06/02/17 – segunda-feira, 8h27

Agora, com todo o caso do sequestro abafado e precocemente resolvido, o dilema principal de May girava em torno de aventuras extraconjugais do seu super-herói, na verdade, girava em torno de descobrir o que ele estava aprontando.

Vidrada, encarando a tela do computador, vendo os dois no almoxarifado, a pergunta ainda pairava sobre sua cabeça: "Vai pedir para que Nicolas dê o fora para você se atracar com a vagabunda?"

Será que May, ao descobrir a verdade, sentiria-se uma péssima investigadora? Seria obrigada a entregar seu distintivo imaginário e demitir-se da "Corporação das Esposas Espiãs" de cabeça baixa?

Viu Norberto virando a cabeça para lá e para cá, como que para verificar se estava vindo alguém, e quando constatou que não, simplesmente havia chegado perto de Nicolas e beijado a boca do rapaz.

Seu cérebro deu um nó.

E o nó ficou mais apertado quando Nicolas sorriu e encheu a mão no "pacote" de Norberto.

A vertigem a atingiu sem delicadeza.

Norberto está...? Norberto mordeu...? Norberto mordeu o pescoço de Nicolas?

May não sabia que até sua mente gaguejava. Odiou a novidade. Entretanto, estava odiando mais ainda o que se passava diante da tela.

É isso que eu estou vendo ou fiquei louca de vez?

E a voz imaginária, inimiga antiga sua, respondeu:

Sim, querida! Foi isso mesmo. Um belo beijo na boca e uma pegada no saco. Está bom para você?

Seu estômago embrulhou, chegou até a roncar. May sentiu o gosto do vômito "cafeinado" na boca, esforçou-se em engolir, e quase não conseguiu devolver a baba gosmenta de volta aos confins do estômago vazio.

O mal-estar não foi capaz de desviar sua atenção da tela, mantinha-se hipnotizada. Observou os dois conversando e, entre uma frase e outra: breves amassos.

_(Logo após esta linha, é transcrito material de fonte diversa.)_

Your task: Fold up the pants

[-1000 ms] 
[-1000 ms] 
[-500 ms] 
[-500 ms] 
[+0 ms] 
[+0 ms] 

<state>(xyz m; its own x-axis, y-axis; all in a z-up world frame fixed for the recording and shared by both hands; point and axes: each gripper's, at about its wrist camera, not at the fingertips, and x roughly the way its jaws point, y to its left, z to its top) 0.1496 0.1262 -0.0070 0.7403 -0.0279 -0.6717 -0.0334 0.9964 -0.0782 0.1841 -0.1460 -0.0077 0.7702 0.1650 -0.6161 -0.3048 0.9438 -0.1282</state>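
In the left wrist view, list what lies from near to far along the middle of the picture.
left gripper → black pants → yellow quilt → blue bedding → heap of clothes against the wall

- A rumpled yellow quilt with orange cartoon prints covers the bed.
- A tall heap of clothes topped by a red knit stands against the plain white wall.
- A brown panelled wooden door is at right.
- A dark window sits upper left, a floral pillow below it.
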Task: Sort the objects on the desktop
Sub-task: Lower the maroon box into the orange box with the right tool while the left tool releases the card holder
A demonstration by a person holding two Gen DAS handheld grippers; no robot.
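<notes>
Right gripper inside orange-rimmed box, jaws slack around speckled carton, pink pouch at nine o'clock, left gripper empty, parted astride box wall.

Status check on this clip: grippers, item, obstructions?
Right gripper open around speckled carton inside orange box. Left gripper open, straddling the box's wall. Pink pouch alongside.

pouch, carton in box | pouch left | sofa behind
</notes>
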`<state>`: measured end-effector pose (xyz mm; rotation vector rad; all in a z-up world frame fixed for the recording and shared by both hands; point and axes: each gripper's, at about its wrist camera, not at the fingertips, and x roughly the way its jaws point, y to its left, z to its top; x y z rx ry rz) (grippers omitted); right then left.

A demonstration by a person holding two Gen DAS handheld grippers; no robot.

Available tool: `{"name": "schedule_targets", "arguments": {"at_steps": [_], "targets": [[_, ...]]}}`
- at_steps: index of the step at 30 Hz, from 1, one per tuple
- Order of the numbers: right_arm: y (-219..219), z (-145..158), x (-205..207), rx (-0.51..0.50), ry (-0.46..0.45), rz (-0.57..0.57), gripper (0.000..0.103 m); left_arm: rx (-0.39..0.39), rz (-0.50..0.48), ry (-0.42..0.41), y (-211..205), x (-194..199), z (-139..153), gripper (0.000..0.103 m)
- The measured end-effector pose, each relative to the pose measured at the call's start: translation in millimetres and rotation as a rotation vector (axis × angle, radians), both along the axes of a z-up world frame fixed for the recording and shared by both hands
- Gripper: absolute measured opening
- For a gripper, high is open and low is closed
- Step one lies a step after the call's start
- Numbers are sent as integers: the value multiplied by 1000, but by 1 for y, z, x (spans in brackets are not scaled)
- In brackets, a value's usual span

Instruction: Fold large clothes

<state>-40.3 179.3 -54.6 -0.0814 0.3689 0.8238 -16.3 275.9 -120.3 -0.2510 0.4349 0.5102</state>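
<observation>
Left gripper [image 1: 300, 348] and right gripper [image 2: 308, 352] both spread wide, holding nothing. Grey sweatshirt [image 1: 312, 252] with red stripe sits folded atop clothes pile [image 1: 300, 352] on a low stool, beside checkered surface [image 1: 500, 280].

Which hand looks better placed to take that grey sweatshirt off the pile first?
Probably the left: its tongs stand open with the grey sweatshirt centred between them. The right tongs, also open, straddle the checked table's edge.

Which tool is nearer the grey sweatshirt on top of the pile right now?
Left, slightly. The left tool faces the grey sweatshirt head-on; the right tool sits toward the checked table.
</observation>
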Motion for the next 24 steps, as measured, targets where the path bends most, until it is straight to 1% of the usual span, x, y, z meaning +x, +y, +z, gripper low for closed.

Seu maxilar parecia não fazer parte de seu próprio corpo, ela tentava enviar comando cerebrais, mas ele continuava aberto e fremente.

May se tornou uma estátua de si mesma; se tivesse uma plaquinha de metal perto dela para que os visitantes pudessem ver sobre a obra de arte, leriam: "A Incredulidade da Detetive Traída — Fundada em 06 de fevereiro de 2017. E afundada nesta mesma data".

Os cinco minutos de conversa que se estendeu entre os dois amantes permitiu que ela entendesse tudo de maneira clara e desfizesse o nó no cérebro. De repente, tudo passou a fazer sentido.

O aumento de salário de Nicolas!

O vigor de Norberto ao voltar da PAPGRAF!

ALMOXARIFADO!

Um soco na mesa.

Nicolas é tão traidor quanto Norberto! Espiral confusa de pensamentos. Não, não, não! Não posso embaralhar tudo de novo na minha cabeça! Vamos lá, pense! Respirou fundo. Mas... Como é que aquele moleque desgraçado sabia disso?

Não dando tempo ao narrador hipotético de sua história, ela emendou o pensamento:

É claro! Por isso Micael havia falado algo sobre não poder ir até a editora! Ele conhece Nicolas, pode ser amigo dele, ou até mesmo... Ah! Que ódio de Nicolas, meu Deus! Debaixo do meu nariz!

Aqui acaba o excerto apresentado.